Assigned task
For each entry that follows, write out an identical copy.

Exercise inputs Start Marker

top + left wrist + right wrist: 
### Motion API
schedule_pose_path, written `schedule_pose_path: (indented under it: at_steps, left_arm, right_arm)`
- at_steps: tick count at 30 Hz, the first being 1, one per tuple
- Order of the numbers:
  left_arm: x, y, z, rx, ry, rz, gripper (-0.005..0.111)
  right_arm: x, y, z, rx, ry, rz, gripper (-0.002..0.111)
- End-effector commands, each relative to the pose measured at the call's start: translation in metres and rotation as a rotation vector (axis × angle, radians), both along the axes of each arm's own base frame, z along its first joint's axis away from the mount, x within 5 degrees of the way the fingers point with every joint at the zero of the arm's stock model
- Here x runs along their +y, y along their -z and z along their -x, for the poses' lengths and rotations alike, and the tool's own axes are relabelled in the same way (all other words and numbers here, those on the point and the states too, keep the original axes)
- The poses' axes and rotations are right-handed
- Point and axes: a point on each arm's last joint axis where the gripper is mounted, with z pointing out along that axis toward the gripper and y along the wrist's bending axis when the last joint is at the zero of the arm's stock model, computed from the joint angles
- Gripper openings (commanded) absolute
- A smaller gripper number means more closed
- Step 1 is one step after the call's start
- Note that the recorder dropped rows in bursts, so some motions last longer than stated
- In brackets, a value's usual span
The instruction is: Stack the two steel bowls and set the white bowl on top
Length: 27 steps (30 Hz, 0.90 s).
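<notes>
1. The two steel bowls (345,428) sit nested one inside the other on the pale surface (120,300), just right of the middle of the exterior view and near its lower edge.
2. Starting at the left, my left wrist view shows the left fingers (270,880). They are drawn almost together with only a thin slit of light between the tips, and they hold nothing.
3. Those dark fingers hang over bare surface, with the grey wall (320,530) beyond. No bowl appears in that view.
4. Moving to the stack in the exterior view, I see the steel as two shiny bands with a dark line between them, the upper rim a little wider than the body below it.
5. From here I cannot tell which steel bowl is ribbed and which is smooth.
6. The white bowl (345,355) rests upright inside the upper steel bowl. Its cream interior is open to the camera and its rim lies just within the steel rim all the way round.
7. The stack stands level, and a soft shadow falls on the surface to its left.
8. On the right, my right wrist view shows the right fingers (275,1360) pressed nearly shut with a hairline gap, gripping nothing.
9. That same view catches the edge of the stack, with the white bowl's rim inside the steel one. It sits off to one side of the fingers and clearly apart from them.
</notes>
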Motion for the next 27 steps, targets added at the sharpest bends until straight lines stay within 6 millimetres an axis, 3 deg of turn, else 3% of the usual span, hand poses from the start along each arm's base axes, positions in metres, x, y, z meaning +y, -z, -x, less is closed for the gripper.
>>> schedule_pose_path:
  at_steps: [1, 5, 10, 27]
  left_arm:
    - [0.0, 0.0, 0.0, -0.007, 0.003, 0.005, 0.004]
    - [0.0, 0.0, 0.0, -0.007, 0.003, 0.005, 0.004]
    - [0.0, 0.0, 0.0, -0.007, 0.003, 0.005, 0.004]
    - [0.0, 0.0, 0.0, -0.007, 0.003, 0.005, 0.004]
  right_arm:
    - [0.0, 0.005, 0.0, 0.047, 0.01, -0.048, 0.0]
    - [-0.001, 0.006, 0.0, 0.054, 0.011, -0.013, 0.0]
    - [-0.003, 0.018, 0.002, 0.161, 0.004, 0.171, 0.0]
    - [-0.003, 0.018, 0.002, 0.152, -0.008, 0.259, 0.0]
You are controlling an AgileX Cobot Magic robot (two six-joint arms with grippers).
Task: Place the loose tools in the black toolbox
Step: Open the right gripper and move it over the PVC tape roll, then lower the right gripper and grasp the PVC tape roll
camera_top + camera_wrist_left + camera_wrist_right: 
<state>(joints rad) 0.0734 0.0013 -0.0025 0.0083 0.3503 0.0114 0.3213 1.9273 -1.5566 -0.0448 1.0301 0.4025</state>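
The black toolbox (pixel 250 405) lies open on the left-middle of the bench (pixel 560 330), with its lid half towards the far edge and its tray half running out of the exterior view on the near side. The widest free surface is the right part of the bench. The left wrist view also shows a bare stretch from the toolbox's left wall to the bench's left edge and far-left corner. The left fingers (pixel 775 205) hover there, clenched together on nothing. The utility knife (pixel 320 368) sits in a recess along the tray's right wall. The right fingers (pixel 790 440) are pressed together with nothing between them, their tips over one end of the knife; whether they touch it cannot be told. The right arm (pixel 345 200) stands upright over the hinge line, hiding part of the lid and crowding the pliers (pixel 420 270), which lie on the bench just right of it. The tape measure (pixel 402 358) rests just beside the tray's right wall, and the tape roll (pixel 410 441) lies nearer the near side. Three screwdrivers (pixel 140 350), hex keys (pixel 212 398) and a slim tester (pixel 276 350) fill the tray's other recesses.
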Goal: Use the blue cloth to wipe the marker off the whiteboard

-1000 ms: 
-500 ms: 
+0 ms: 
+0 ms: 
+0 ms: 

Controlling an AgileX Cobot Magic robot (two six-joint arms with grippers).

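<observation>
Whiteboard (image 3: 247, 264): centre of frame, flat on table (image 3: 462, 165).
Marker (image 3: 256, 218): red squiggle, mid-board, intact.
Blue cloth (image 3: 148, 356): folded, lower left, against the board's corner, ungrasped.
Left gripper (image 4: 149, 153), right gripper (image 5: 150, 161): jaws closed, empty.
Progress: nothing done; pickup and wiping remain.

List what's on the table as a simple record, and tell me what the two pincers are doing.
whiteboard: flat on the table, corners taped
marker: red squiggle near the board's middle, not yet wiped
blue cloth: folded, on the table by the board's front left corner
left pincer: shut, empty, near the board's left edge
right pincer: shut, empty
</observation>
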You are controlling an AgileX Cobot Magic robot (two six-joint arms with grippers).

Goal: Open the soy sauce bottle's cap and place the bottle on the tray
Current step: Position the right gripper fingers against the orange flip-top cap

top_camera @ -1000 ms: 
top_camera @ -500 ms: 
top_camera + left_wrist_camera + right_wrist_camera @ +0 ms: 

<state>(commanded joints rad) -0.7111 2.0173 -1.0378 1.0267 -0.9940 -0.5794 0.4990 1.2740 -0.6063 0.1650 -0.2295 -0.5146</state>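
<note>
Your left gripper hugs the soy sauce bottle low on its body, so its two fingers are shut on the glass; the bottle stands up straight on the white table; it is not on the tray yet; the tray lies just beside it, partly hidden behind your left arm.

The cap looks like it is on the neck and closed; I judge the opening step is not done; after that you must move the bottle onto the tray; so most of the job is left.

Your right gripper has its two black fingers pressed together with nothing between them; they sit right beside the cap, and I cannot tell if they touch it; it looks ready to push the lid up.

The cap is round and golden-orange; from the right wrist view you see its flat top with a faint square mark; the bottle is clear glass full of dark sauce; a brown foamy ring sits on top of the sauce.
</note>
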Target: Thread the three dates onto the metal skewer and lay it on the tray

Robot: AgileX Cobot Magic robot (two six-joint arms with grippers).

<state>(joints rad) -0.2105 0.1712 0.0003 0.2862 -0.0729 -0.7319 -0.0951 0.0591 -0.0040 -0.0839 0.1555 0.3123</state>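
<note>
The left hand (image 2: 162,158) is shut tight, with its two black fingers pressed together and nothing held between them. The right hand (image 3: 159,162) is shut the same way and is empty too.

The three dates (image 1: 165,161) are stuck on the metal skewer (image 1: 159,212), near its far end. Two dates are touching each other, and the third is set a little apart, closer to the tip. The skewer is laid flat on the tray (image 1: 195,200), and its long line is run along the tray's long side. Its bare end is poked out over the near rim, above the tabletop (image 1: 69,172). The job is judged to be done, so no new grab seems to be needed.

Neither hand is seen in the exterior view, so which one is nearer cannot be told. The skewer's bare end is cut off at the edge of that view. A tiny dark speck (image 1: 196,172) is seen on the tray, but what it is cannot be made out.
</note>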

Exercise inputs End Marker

Response below
top + left wrist + right wrist: 
### Motion API
schedule_pose_path, written `schedule_pose_path: (indented under it: at_steps, left_arm, right_arm)`
- at_steps: tick count at 30 Hz, the first being 1, one per tuple
- Order of the numbers:
  left_arm: x, y, z, rx, ry, rz, gripper (-0.005..0.111)
  right_arm: x, y, z, rx, ry, rz, gripper (-0.002..0.111)
- End-effector commands, each relative to the pose measured at the call's start: translation in metres and rotation as a rotation vector (axis × angle, radians), both along the axes of each arm's own base frame, z along its first joint's axis away from the mount, x within 5 degrees of the way the fingers point with every joint at the zero of the arm's stock model
- Here x runs along their +y, y along their -z and z along their -x, for the poses' lengths and rotations alike, and the tool's own axes are relabelled in the same way (all other words and numbers here, those on the point and the states too, keep the original axes)
- The poses' axes and rotations are right-handed
- Point and axes: a point on each arm's last joint axis where the gripper is mounted, with z pointing out along that axis toward the gripper and y along the wrist's bending axis when the last joint is at the zero of the arm's stock model, computed from the joint angles
- Gripper openings (commanded) absolute
- A smaller gripper number means more closed
- Step 1 is one step after the call's start
- Note that the recorder dropped rows in bursts, so some motions last longer than stated
- In brackets, a value's usual span
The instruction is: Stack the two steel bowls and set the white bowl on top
Length: 27 steps (30 Hz, 0.90 s).
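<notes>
1. The two steel bowls (345,428) sit nested one inside the other on the pale surface (120,300), just right of the middle of the exterior view and near its lower edge.
2. Starting at the left, my left wrist view shows the left fingers (270,880). They are drawn almost together with only a thin slit of light between the tips, and they hold nothing.
3. Those dark fingers hang over bare surface, with the grey wall (320,530) beyond. No bowl appears in that view.
4. Moving to the stack in the exterior view, I see the steel as two shiny bands with a dark line between them, the upper rim a little wider than the body below it.
5. From here I cannot tell which steel bowl is ribbed and which is smooth.
6. The white bowl (345,355) rests upright inside the upper steel bowl. Its cream interior is open to the camera and its rim lies just within the steel rim all the way round.
7. The stack stands level, and a soft shadow falls on the surface to its left.
8. On the right, my right wrist view shows the right fingers (275,1360) pressed nearly shut with a hairline gap, gripping nothing.
9. That same view catches the edge of the stack, with the white bowl's rim inside the steel one. It sits off to one side of the fingers and clearly apart from them.
</notes>
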Motion for the next 27 steps, targets added at the sharpest bends until straight lines stay within 6 millimetres an axis, 3 deg of turn, else 3% of the usual span, hand poses from the start along each arm's base axes, positions in metres, x, y, z meaning +y, -z, -x, less is closed for the gripper.
>>> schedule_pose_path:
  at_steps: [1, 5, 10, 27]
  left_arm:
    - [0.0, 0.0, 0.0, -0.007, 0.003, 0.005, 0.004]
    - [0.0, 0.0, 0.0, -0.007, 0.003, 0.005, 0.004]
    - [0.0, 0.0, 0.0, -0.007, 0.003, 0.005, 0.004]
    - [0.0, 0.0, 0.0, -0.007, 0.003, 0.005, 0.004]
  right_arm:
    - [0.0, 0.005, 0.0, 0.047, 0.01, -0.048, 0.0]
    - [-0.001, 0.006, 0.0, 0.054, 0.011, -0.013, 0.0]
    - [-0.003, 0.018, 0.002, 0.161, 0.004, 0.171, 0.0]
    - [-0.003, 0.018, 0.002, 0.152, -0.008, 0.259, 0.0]
You are controlling an AgileX Cobot Magic robot (two six-joint arms with grippers).
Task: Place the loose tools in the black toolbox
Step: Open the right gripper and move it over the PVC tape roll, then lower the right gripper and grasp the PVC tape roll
camera_top + camera_wrist_left + camera_wrist_right: 
<state>(joints rad) 0.0734 0.0013 -0.0025 0.0083 0.3503 0.0114 0.3213 1.9273 -1.5566 -0.0448 1.0301 0.4025</state>
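The black toolbox (pixel 250 405) lies open on the left-middle of the bench (pixel 560 330), with its lid half towards the far edge and its tray half running out of the exterior view on the near side. The widest free surface is the right part of the bench. The left wrist view also shows a bare stretch from the toolbox's left wall to the bench's left edge and far-left corner. The left fingers (pixel 775 205) hover there, clenched together on nothing. The utility knife (pixel 320 368) sits in a recess along the tray's right wall. The right fingers (pixel 790 440) are pressed together with nothing between them, their tips over one end of the knife; whether they touch it cannot be told. The right arm (pixel 345 200) stands upright over the hinge line, hiding part of the lid and crowding the pliers (pixel 420 270), which lie on the bench just right of it. The tape measure (pixel 402 358) rests just beside the tray's right wall, and the tape roll (pixel 410 441) lies nearer the near side. Three screwdrivers (pixel 140 350), hex keys (pixel 212 398) and a slim tester (pixel 276 350) fill the tray's other recesses.
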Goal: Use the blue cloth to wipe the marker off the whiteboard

-1000 ms: 
-500 ms: 
+0 ms: 
+0 ms: 
+0 ms: 

Controlling an AgileX Cobot Magic robot (two six-joint arms with grippers).

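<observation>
Whiteboard (image 3: 247, 264): centre of frame, flat on table (image 3: 462, 165).
Marker (image 3: 256, 218): red squiggle, mid-board, intact.
Blue cloth (image 3: 148, 356): folded, lower left, against the board's corner, ungrasped.
Left gripper (image 4: 149, 153), right gripper (image 5: 150, 161): jaws closed, empty.
Progress: nothing done; pickup and wiping remain.

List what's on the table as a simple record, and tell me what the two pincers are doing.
whiteboard: flat on the table, corners taped
marker: red squiggle near the board's middle, not yet wiped
blue cloth: folded, on the table by the board's front left corner
left pincer: shut, empty, near the board's left edge
right pincer: shut, empty
</observation>
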You are controlling an AgileX Cobot Magic robot (two six-joint arms with grippers).

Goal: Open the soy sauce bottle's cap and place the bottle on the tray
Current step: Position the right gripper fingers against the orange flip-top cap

top_camera @ -1000 ms: 
top_camera @ -500 ms: 
top_camera + left_wrist_camera + right_wrist_camera @ +0 ms: 

<state>(commanded joints rad) -0.7111 2.0173 -1.0378 1.0267 -0.9940 -0.5794 0.4990 1.2740 -0.6063 0.1650 -0.2295 -0.5146</state>
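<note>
Your left gripper hugs the soy sauce bottle low on its body, so its two fingers are shut on the glass; the bottle stands up straight on the white table; it is not on the tray yet; the tray lies just beside it, partly hidden behind your left arm.

The cap looks like it is on the neck and closed; I judge the opening step is not done; after that you must move the bottle onto the tray; so most of the job is left.

Your right gripper has its two black fingers pressed together with nothing between them; they sit right beside the cap, and I cannot tell if they touch it; it looks ready to push the lid up.

The cap is round and golden-orange; from the right wrist view you see its flat top with a faint square mark; the bottle is clear glass full of dark sauce; a brown foamy ring sits on top of the sauce.
</note>
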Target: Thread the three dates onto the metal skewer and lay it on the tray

Robot: AgileX Cobot Magic robot (two six-joint arms with grippers).

<state>(joints rad) -0.2105 0.1712 0.0003 0.2862 -0.0729 -0.7319 -0.0951 0.0591 -0.0040 -0.0839 0.1555 0.3123</state>
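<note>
The left hand (image 2: 162,158) is shut tight, with its two black fingers pressed together and nothing held between them. The right hand (image 3: 159,162) is shut the same way and is empty too.

The three dates (image 1: 165,161) are stuck on the metal skewer (image 1: 159,212), near its far end. Two dates are touching each other, and the third is set a little apart, closer to the tip. The skewer is laid flat on the tray (image 1: 195,200), and its long line is run along the tray's long side. Its bare end is poked out over the near rim, above the tabletop (image 1: 69,172). The job is judged to be done, so no new grab seems to be needed.

Neither hand is seen in the exterior view, so which one is nearer cannot be told. The skewer's bare end is cut off at the edge of that view. A tiny dark speck (image 1: 196,172) is seen on the tray, but what it is cannot be made out.
</note>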

The required output has been given.